If, in addition, one considers the difference of situation between town and country, one cannot conclude that these 1,200,000 persons included in this group were essentially criminal.

The prosecution has excluded the members of the Ortsgruppen staff from the proceedings. The point of view is presumably that they, as honorary helpers of the Ortsgruppe, held a position of less importance. It would be well to examine whether the members of the Kreis and Gau staffs could be excluded on the same grounds. Their connection with the influential Hoheitstrager puts them under

[Page 52]

more serious suspicion. The nature of this connection must be examined closely.

The leading political offices of the staffs were the Staff Office, the Propaganda Office, the Training Office, the Organization Office, and the Personnel Office. Their personnel consisted mainly of paid officials.

The treasurer was another member of the staff. He was not responsible, however, to the Hoheitstrager but to the Reich Treasurer.

The Party finance administration had created an independent control and accounting system which functioned in a purely bureaucratic manner and was of a non-political nature. It comprised about 70,000 Political Leaders.

In addition to the political offices, there were consultant Political Leaders. There were the four following categories: A representative of the different sections of the NS Women's Association, NS Professorial Association, and the NS Student Association; a representative of the Welfare Associations, NSV and NSKPV; the leaders of the professional organizations for teachers, officials, physicians, and members of the legal profession; and the representatives of the technical offices: DAF, industry and commerce, agrarian policy, etc.

In order to gain a correct impression of the scope of these offices, it must be pointed out that they generally had no staff of their own and very often no office space. Sometimes they were not even in the same building as the staff, but some distance away.

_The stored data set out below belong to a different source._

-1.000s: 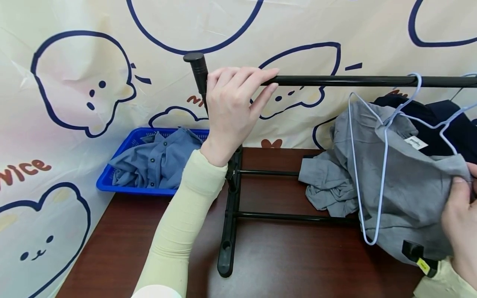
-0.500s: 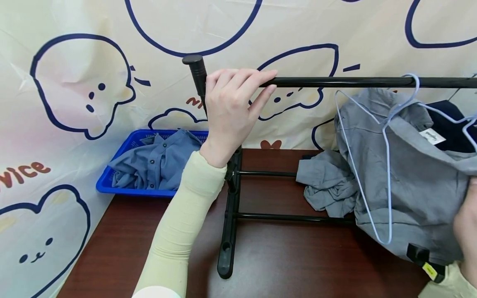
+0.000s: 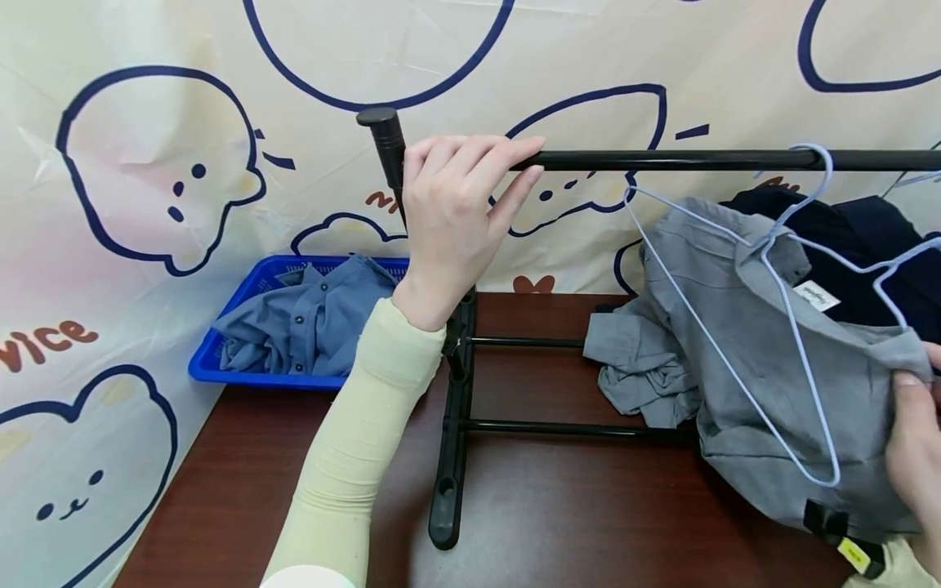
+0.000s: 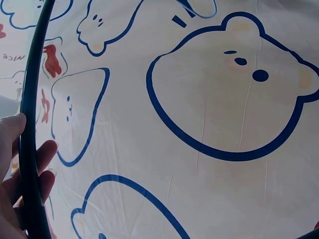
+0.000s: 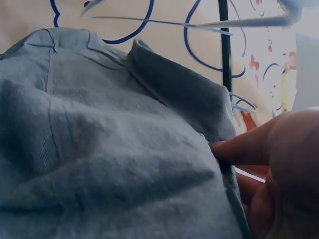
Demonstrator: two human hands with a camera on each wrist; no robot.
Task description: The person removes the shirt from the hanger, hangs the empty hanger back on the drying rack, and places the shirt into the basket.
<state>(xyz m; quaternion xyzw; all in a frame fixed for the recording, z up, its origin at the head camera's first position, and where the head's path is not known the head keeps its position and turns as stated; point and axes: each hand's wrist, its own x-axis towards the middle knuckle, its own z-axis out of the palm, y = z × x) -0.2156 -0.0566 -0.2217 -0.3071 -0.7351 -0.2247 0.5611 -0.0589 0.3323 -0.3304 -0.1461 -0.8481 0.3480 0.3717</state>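
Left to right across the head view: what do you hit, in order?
Blue basket → left hand's grip → grey garment → right hand's grip at the frame edge. Hangers and rail left out: they overlap others.

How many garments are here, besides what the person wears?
3 visible: a blue shirt in the blue basket, a grey garment in the right hand, and a dark garment behind it. More may be hidden.
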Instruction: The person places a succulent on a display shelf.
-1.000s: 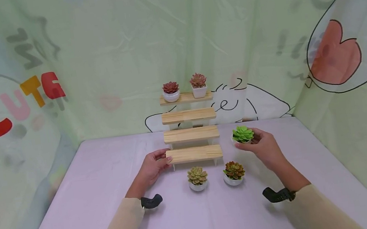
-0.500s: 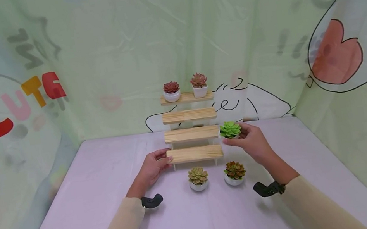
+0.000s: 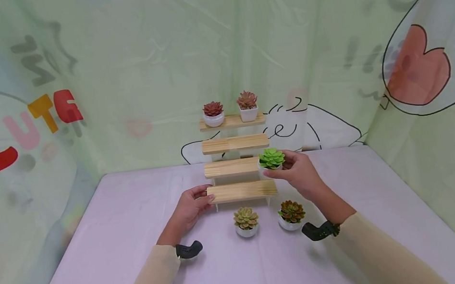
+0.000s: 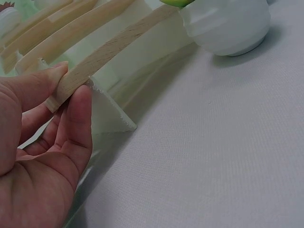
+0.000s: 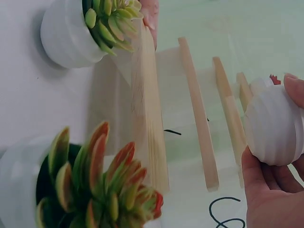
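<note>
A tiered wooden display stand point(image 3: 241, 191) with several steps stands on the table. My left hand point(image 3: 192, 208) pinches the left end of its lowest step, thumb on top and fingers below, as the left wrist view shows. My right hand point(image 3: 301, 173) holds a bright green potted succulent point(image 3: 271, 158) by its white ribbed pot point(image 5: 274, 126). That pot is in front of the right end of the second step from the bottom; whether it touches the wood I cannot tell. On the top step sit a dark red succulent point(image 3: 213, 114) and a pinkish succulent point(image 3: 247, 105) in white pots.
In front of the stand, a pale yellow-green succulent point(image 3: 246, 221) and a reddish-brown succulent point(image 3: 291, 214) stand in white pots on the table point(image 3: 95, 257). A printed curtain point(image 3: 148, 75) hangs behind and at both sides.
My right hand has carried the green succulent leftward and slightly up, from beside the stand to the right end of its second step. The left hand has stayed on the lowest step.
</note>
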A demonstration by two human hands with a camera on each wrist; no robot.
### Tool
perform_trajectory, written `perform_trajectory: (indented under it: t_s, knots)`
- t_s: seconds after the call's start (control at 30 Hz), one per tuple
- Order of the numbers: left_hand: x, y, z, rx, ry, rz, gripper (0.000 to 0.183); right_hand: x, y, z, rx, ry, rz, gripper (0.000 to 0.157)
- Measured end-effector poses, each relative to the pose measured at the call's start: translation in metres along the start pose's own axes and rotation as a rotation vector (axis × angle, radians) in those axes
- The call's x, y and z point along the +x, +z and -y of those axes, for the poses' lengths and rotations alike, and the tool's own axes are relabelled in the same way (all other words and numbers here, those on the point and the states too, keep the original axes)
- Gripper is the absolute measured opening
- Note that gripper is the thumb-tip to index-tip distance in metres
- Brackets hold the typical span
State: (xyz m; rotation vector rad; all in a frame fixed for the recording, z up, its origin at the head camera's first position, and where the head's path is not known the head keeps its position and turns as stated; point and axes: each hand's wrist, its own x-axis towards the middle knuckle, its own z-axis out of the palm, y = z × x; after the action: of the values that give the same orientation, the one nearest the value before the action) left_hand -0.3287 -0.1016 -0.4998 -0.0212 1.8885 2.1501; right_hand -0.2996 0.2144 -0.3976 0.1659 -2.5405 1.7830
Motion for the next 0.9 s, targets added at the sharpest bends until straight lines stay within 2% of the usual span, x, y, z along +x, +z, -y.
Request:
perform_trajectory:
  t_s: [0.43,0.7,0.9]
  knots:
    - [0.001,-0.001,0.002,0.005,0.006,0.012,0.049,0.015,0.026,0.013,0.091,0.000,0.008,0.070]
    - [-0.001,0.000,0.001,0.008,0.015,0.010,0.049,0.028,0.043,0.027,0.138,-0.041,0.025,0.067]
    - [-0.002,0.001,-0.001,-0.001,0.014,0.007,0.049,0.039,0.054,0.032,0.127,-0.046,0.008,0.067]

There was little practical co-operation with the Gauleitung and Kreisleitung. A number of affidavits corroborate that these agencies were hardly ever visited by the Hoheitstrager (see Affidavit 39-PL), and that they did not work with them (see Affidavits 48 to 50). During the war, some of these agencies were dissolved because they had become superfluous, e.g. the Legal Office (Rechtsamt) in 1942, and the Office for Officials (Amt fuer Beamte) in 1943. The task of these offices was mainly technical, and their officials therefore received instructions not from the Hoheitstrager but from the competent superior agencies (Document 72-PS).

No direct accusations have been made by the prosecution against the activity of these staff members.

Physicians have been accused in connection with mercy killing and concentration camp atrocities, but these are not physicians of the Public Health Office. Agreements between the Reich Minister of Justice and Himmler and Goebbels regarding a special criminal law and extermination through labour have been mentioned. The Kreis and Gau Offices for justice are in no way connected with this.

These offices certainly represented the National Socialist ideology within the staffs, for this was their task, but here it is important to establish how far the Political Leaders were concerned, outside their official activity, in a conspiracy aimed at a war of aggression or the commission of war crimes.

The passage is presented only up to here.